Then, the reference trajectory is matched with the velocity of the reference on the basis of the cross-coupling. Unlike the conventional synchronization strategies that track with the same displacement, the ideal telescopic displacement of each outrigger is usually different during the leveling process. Therefore, the synchronous control methods based on the same displacement setting value cannot be directly adopted. For this reason, a synchronization cost function based on relative displacement is designed in this paper.

$$\begin{array}{cc}\hfill & J_2=\sum _{m=0}^{N_p-1}{∥\underset{C_{total}}{\underbrace{\left(\begin{array}{cc}{C}_1& -C_2\\ & C_2& -C_3\\ & & C_3& -C_4\\ -C_1& & C_4\end{array}\right)}}\left(\begin{array}{c}{x}_{k+m,ad{d}_1}\\ x_{k+m,ad{d}_2}\\ x_{k+m,ad{d}_3}\\ x_{k+m,ad{d}_4}\\ x_{k+m,ad{d}_4}\end{array}\right)∥}_{Q_{sy}}^2,C_i=\left[0{\displaystyle \frac{x_{out,i}}{x_{ref,i}}}0\right](i=1\sim 4)\hfill \end{array}$$

(23)

where $Q_{sy}$ is the weight coefficient matrix of the corresponding outrigger synchronization.

Finally, in order to ensure the stability and smoothness of trajectory tracking and outrigger synchronization, it is necessary to consider the variation in the control input u. The cost function of the variation in the control input is designed as follows:

$$J_3=\sum _{m=0}^{N_c-2}{∥\left(u\right(k+m+1\left|k\right)-u(k+m|k\left)\right)∥}_R^2$$

(24)

where $N_c$ is the control time domain, R is the weight coefficient matrix of the control.

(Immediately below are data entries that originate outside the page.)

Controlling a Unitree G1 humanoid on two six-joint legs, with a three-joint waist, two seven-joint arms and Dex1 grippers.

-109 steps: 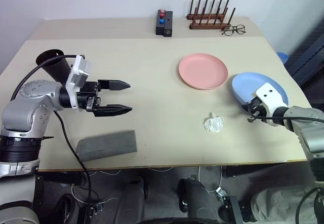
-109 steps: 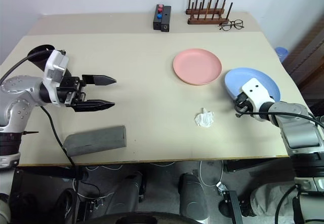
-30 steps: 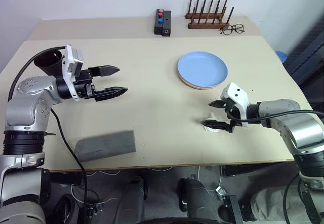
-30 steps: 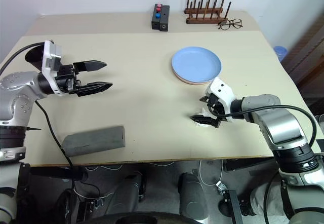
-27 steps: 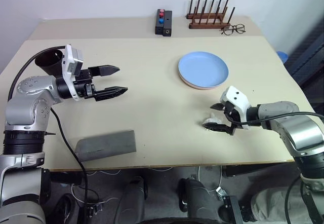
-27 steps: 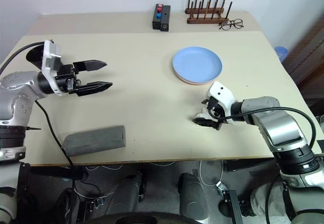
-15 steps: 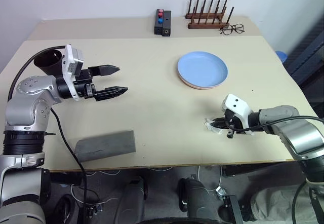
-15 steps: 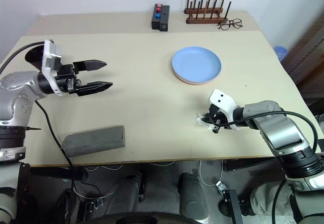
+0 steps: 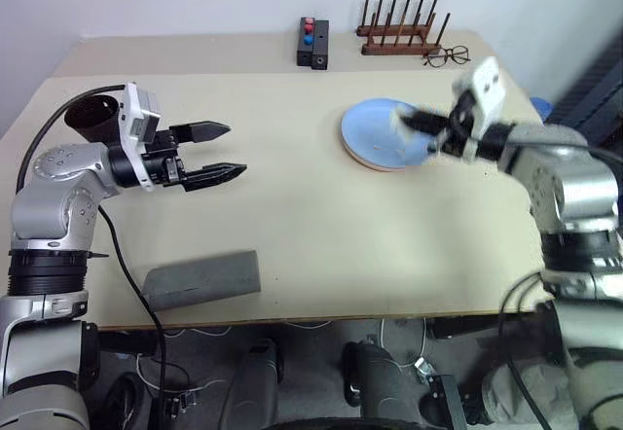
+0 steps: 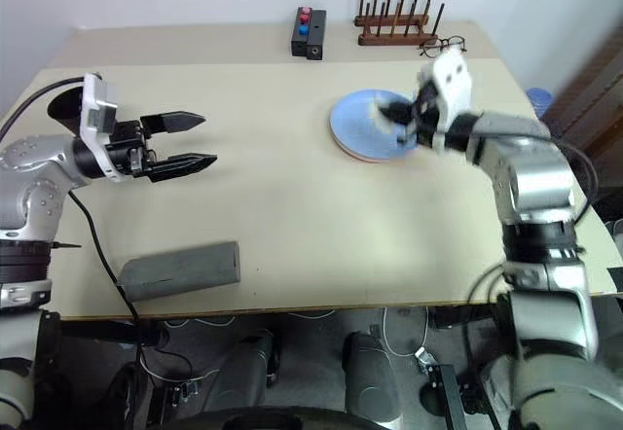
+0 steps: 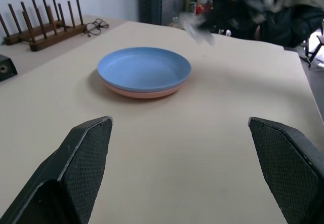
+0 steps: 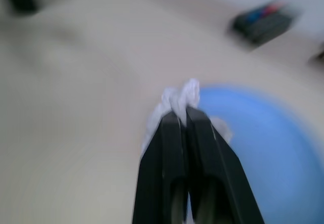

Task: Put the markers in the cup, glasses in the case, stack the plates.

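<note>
On the far left the cup (image 9: 92, 119) stands upright near the table (image 9: 292, 226) edge, and I can't see whether any markers sit inside it. The left gripper (image 9: 222, 150) hovers level beside it, jaws wide apart and empty. Nearer the front edge lies the case (image 9: 202, 279), lid down, contents not visible; no sunglasses on the tabletop, so that step looks done or hidden. Moving right, the 2 plates (image 11: 144, 72) are stacked, blue on pink, so that part is finished. Above them the right gripper (image 12: 182, 113) is clamped on a crumpled white tissue (image 12: 178, 100), held over the blue plate. At the back sit a black box (image 9: 313, 43), a wooden rack (image 9: 399, 29) and wire spectacles (image 9: 448, 56).
</note>
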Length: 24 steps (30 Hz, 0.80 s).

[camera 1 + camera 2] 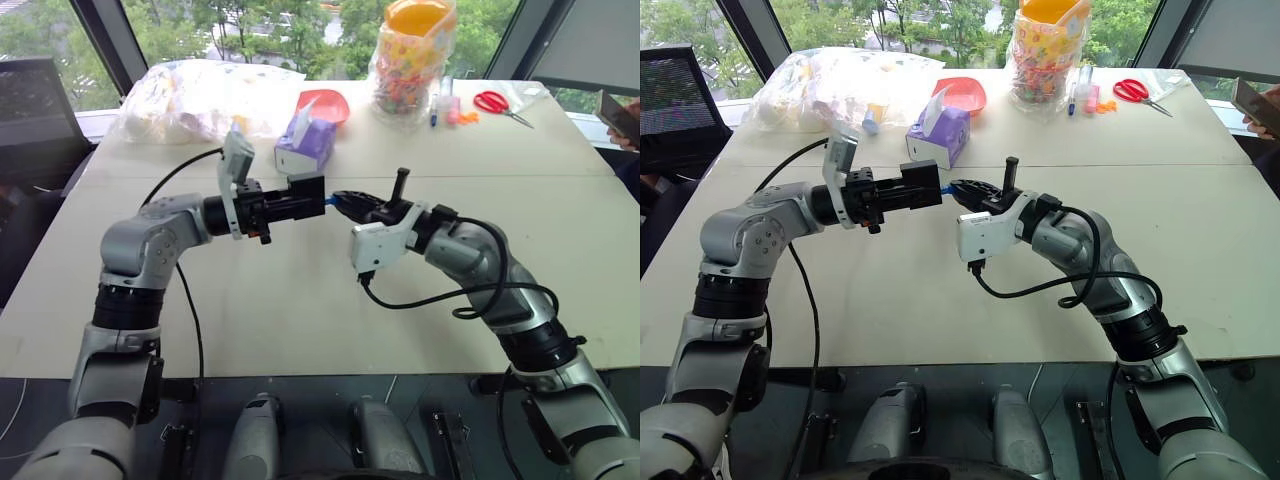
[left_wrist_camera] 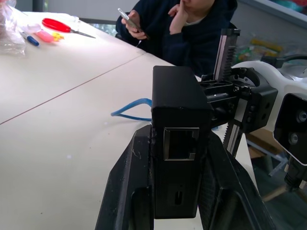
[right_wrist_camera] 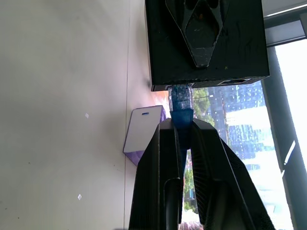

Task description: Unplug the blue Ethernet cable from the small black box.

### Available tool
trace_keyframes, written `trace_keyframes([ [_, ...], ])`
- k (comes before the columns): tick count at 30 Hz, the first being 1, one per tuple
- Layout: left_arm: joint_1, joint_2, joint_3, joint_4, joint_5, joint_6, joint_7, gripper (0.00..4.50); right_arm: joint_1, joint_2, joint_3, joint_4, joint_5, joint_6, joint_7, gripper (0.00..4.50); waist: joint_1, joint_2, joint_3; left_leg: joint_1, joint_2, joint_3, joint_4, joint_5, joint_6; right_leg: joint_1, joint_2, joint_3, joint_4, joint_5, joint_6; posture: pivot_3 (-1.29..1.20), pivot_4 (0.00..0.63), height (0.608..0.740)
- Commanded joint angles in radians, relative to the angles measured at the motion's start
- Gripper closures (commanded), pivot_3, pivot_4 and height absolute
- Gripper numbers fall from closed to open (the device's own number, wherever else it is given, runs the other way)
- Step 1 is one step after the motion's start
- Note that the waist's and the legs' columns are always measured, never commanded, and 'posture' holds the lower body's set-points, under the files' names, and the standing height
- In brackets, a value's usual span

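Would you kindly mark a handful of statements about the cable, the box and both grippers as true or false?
1. The left gripper is shut on the small black box. True.
2. The blue Ethernet cable is already free of the box. False: its plug is still seated in the box's port.
3. The right gripper pinches the cable just behind the plug. True.
4. The box rests on the table. False: it is held in the air above the table.
5. The purple tissue box sits between the two grippers. False: it stands farther back on the table, beside a red bowl.
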<state>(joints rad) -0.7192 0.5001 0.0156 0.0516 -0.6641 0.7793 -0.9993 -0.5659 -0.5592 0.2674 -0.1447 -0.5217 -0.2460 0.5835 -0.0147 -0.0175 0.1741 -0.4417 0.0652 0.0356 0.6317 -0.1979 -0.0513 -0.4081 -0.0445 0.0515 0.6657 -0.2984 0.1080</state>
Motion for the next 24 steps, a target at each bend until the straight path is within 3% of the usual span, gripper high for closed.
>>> trace_keyframes([
  [1,-0.003,0.031,0.013,-0.030,0.004,-0.005,-0.014,3.96,-0.024,0.011,-0.028,-0.012,0.043,0.024,0.003,4.50,0.000,0.000,0.000,0.000,0.000,0.000,0.000,0.000,0.000,0.000,0.000,0.000,0.000,0.000,0.000,0.00,0.150,0.735],
  [3,0.000,0.034,0.012,-0.026,0.006,-0.011,-0.020,3.96,-0.030,0.024,-0.039,-0.012,0.085,0.051,0.018,4.50,0.000,0.000,0.000,0.000,0.000,0.000,0.000,0.000,0.000,0.000,0.000,0.000,0.000,0.000,0.000,0.00,0.150,0.735],
  [5,0.004,0.044,0.006,-0.014,0.013,-0.021,-0.036,3.96,-0.036,0.045,-0.059,-0.016,0.160,0.119,0.057,3.62,0.000,0.000,0.000,0.000,0.000,0.000,0.000,0.000,0.000,0.000,0.000,0.000,0.000,0.000,0.000,0.00,0.150,0.735],
  [10,0.001,0.082,-0.011,0.025,0.041,-0.072,-0.124,3.96,-0.062,-0.018,-0.096,-0.063,0.493,0.421,0.389,1.36,0.002,0.000,0.000,0.000,0.000,0.000,0.000,0.000,0.000,0.001,0.000,0.000,0.000,0.000,0.000,0.00,0.150,0.735],
  [16,-0.032,0.123,0.003,0.056,0.005,-0.050,-0.248,3.96,-0.129,-0.074,-0.197,-0.086,0.859,0.904,0.569,1.36,0.003,0.000,0.000,0.000,0.000,0.000,0.000,0.000,0.000,0.001,0.000,-0.001,0.000,0.000,0.000,0.00,0.150,0.735],
  [19,-0.043,0.163,0.005,0.031,-0.042,0.000,-0.340,3.96,-0.212,-0.026,-0.300,-0.032,1.083,1.215,0.550,1.36,-0.004,0.000,0.000,0.000,0.001,0.000,0.000,0.000,0.000,0.000,0.000,-0.001,0.000,0.000,0.000,0.00,0.150,0.735],
  [24,-0.063,0.180,-0.010,0.029,-0.044,0.015,-0.386,3.96,-0.268,0.022,-0.347,0.010,1.213,1.400,0.479,1.36,0.001,0.000,0.000,0.000,0.001,-0.001,0.000,0.000,0.000,0.000,0.001,-0.001,0.001,0.000,0.000,0.00,0.150,0.735],
])
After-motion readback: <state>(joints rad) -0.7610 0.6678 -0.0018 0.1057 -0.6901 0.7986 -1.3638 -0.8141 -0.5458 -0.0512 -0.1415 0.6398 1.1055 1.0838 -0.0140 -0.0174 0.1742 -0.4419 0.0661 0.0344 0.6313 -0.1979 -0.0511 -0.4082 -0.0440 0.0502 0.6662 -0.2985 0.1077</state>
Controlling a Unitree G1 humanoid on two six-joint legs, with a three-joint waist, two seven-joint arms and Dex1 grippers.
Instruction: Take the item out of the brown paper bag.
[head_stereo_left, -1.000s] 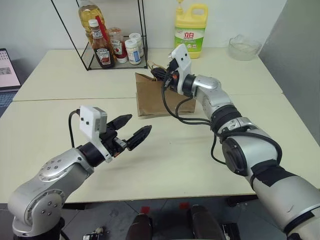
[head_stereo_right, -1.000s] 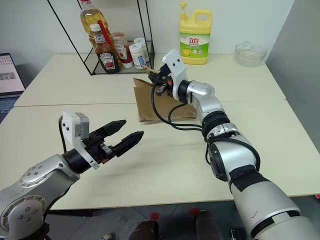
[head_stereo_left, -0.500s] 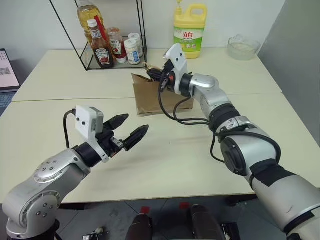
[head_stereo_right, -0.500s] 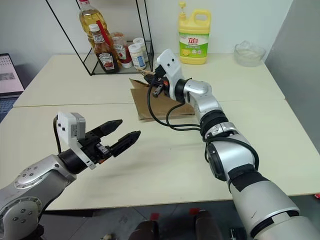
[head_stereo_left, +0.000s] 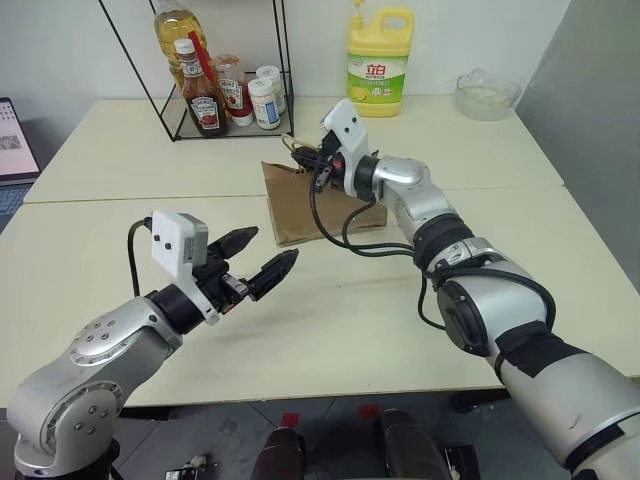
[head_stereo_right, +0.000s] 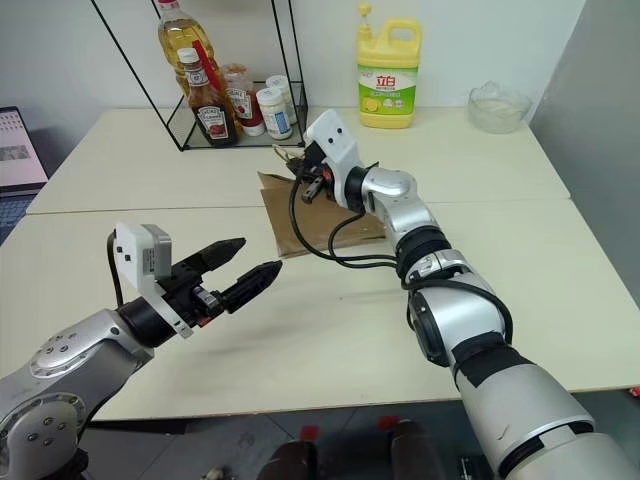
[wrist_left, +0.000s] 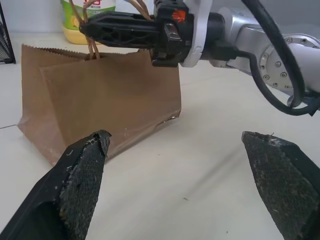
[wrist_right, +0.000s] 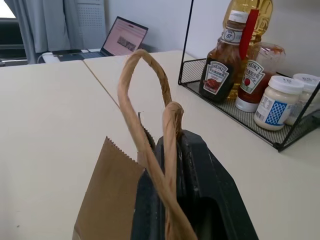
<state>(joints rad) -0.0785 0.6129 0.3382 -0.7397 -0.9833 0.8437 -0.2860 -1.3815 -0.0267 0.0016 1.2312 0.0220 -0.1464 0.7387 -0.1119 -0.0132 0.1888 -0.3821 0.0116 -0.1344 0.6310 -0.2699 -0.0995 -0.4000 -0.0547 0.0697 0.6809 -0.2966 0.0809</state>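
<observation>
Right pincer (wrist_left: 92, 30) clamped shut on cord handles (wrist_right: 150, 125) of brown paper bag (head_stereo_left: 305, 205), fingers level at bag's top edge. Bag upright on tabletop (head_stereo_left: 400, 300), mid-table, in front of wire rack (head_stereo_left: 230, 110) with sauce bottles (head_stereo_left: 205, 95). Item not visible; can't tell if inside bag. Left pincer (head_stereo_left: 262, 258) spread wide, holding nothing, hovering above tabletop near bag, pointing at it. Yellow detergent jug (head_stereo_left: 379, 60) behind bag.
</observation>
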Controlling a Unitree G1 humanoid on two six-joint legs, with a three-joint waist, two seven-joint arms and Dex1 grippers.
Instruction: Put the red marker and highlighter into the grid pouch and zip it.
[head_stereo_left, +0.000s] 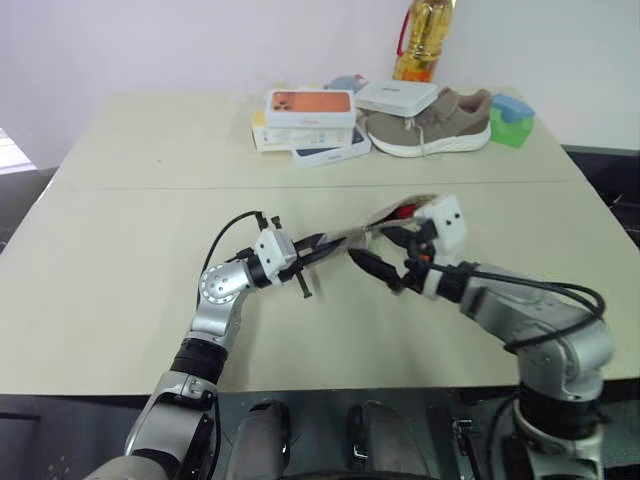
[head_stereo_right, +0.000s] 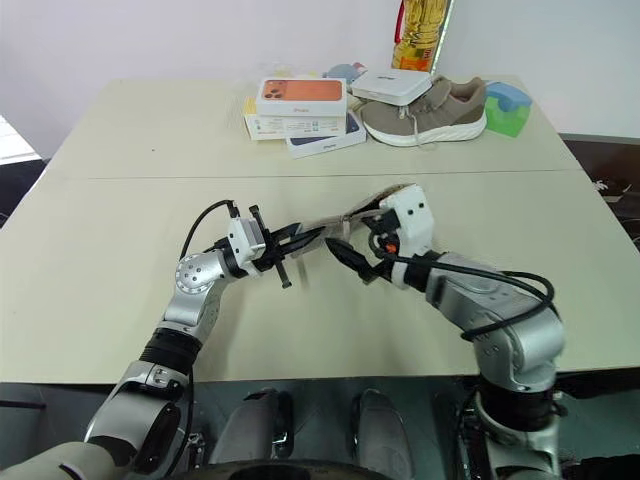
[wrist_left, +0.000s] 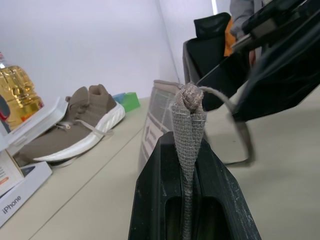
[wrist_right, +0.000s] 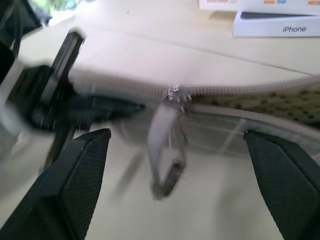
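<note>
Above table (head_stereo_left: 120, 260) centre: pouch (wrist_right: 260, 107) held up, left gripper (wrist_left: 189, 150) clamped on its end. Right gripper (wrist_right: 172, 145) spread wide, empty, facing zipper pull (wrist_right: 167, 145).

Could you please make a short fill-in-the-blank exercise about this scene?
1. The left gripper is shut on one end of the grid ____.
2. The right gripper is ____, its fingers on either side of the zipper pull.
3. The brown ____ lies beside the iPhone boxes.

Missing words: pouch; open; shoe
</note>
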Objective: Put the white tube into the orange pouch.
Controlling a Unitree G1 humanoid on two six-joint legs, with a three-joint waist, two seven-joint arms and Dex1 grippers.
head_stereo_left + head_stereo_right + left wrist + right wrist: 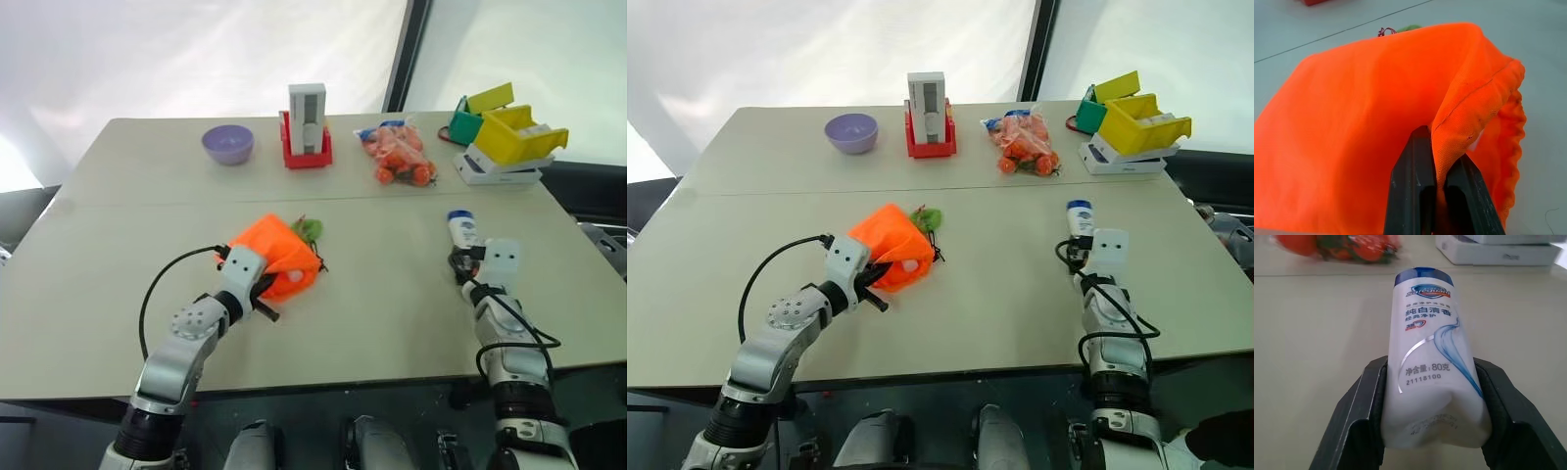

By combining the equations from Equation (22) to Equation (24), the cost function for the displacement synchronization controller is formulated as

$$J=(J_1+J_{1,m=N_p})+(J_2+J_{2,m=N_p})+J_3$$

(25)

In a word, there is a novel attempt in the design of cost function for the displacement synchronization controller that incorporates adjacent cross-coupling relationships among the four outriggers. Based on the displacement synchronization controller, the ideal displacement of the outrigger is converted into a synchronous reference speed ($v_{1,ref}\sim v_{4,ref}$) through using the Quadprog solver under the constraints of motor parameters and cost function. As a result, the leveling control of the four outrigger displacements is achieved.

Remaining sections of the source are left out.